ABOUT THIS TASK:
Give back the full listing exactly as written.

(Beginning of DATASET CONTENT)

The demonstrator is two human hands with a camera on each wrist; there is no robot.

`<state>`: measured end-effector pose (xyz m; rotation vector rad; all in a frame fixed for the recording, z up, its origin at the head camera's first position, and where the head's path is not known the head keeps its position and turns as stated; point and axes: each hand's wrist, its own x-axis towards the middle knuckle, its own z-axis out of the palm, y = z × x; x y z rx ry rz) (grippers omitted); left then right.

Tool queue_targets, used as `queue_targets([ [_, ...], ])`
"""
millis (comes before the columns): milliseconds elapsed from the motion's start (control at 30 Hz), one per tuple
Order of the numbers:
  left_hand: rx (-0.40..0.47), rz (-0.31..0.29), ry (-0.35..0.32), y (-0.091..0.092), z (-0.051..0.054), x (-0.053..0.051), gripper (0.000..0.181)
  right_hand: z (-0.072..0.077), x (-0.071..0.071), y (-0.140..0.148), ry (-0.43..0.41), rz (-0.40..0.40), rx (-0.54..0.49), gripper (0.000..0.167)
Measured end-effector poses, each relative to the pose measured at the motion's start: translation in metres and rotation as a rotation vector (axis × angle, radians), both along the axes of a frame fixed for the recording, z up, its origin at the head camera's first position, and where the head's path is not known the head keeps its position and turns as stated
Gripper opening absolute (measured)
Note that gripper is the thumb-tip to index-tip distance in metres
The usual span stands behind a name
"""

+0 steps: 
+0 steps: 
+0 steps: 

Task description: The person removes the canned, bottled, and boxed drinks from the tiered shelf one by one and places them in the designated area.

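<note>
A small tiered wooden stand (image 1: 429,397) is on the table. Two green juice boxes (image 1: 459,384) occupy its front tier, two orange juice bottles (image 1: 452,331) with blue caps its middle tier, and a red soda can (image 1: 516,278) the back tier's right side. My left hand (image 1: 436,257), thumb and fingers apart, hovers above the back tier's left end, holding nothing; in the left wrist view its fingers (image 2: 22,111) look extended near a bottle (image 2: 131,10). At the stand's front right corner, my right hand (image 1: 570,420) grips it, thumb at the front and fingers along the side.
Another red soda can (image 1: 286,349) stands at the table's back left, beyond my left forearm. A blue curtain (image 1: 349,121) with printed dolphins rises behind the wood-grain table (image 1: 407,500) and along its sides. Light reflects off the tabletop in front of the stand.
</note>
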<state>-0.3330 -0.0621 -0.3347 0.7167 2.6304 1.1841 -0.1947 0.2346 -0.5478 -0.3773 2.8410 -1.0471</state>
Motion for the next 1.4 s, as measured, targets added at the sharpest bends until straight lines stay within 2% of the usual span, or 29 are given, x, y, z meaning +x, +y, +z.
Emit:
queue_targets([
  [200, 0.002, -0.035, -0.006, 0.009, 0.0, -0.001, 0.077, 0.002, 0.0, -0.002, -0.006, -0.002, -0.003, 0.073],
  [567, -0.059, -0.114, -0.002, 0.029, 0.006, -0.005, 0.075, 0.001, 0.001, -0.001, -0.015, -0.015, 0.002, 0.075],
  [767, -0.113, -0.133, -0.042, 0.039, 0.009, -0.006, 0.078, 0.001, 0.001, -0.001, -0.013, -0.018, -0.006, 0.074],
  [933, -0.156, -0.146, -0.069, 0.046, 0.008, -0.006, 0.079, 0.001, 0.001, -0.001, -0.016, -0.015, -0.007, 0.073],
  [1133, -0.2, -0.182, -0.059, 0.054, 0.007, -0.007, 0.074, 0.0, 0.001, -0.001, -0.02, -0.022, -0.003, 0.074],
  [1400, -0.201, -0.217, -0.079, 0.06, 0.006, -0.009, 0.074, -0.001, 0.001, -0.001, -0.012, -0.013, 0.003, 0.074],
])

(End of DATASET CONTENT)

RESULT BELOW:
The demonstrator is two human hands with a camera on each wrist; there is no robot.

`<state>`: measured end-effector pose (xyz m; rotation vector rad; all in a frame fixed for the recording, z up, its origin at the head camera's first position, and where the head's path is not known the head keeps its position and turns as stated; point and axes: each hand's wrist, its own x-axis towards the middle knuckle, its own z-axis out of the palm, y = z × x; x y z rx ry rz) (grippers omitted); left then right.

Tool queue_targets, used as `queue_targets([ [_, ...], ])`
"""
millis (comes before the columns): milliseconds elapsed from the motion's start (control at 30 Hz), one per tuple
Order of the numbers:
  left_hand: rx (-0.40..0.47), rz (-0.31..0.29), ry (-0.35..0.32), y (-0.091..0.092), z (-0.051..0.054), x (-0.053..0.051), gripper (0.000..0.181)
  right_hand: z (-0.072..0.077), x (-0.071..0.071), y (-0.140..0.148), ry (-0.43..0.41), rz (-0.40..0.40), rx (-0.54..0.49), gripper (0.000..0.167)
Measured end-effector poses, each relative to the pose measured at the motion's start: translation in metres and rotation as a rotation vector (axis × angle, radians), both along the axes of a frame fixed for the recording, z up, its origin at the head camera's first position, and where the head's path is not known the head keeps its position and turns as stated
Gripper opening absolute (measured)
Note that gripper is the thumb-tip to index-tip distance in metres
The usual span stands behind a name
"""

+0 steps: 
+0 steps: 
+0 steps: 

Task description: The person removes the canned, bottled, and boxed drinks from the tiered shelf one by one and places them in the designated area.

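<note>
A small tiered wooden stand (image 1: 429,397) is on the table. Two green juice boxes (image 1: 459,384) occupy its front tier, two orange juice bottles (image 1: 452,331) with blue caps its middle tier, and a red soda can (image 1: 516,278) the back tier's right side. My left hand (image 1: 436,257), thumb and fingers apart, hovers above the back tier's left end, holding nothing; in the left wrist view its fingers (image 2: 22,111) look extended near a bottle (image 2: 131,10). At the stand's front right corner, my right hand (image 1: 570,420) grips it, thumb at the front and fingers along the side.
Another red soda can (image 1: 286,349) stands at the table's back left, beyond my left forearm. A blue curtain (image 1: 349,121) with printed dolphins rises behind the wood-grain table (image 1: 407,500) and along its sides. Light reflects off the tabletop in front of the stand.
</note>
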<state>-0.3330 -0.0621 -0.3347 0.7167 2.6304 1.1841 -0.1947 0.2346 -0.5478 -0.3773 2.8410 -1.0471</state>
Motion for the next 1.4 s, as measured, targets added at the sharpest bends until straight lines stay within 2% of the usual span, or 29 are given, x, y, z meaning +x, +y, +z.
Emit:
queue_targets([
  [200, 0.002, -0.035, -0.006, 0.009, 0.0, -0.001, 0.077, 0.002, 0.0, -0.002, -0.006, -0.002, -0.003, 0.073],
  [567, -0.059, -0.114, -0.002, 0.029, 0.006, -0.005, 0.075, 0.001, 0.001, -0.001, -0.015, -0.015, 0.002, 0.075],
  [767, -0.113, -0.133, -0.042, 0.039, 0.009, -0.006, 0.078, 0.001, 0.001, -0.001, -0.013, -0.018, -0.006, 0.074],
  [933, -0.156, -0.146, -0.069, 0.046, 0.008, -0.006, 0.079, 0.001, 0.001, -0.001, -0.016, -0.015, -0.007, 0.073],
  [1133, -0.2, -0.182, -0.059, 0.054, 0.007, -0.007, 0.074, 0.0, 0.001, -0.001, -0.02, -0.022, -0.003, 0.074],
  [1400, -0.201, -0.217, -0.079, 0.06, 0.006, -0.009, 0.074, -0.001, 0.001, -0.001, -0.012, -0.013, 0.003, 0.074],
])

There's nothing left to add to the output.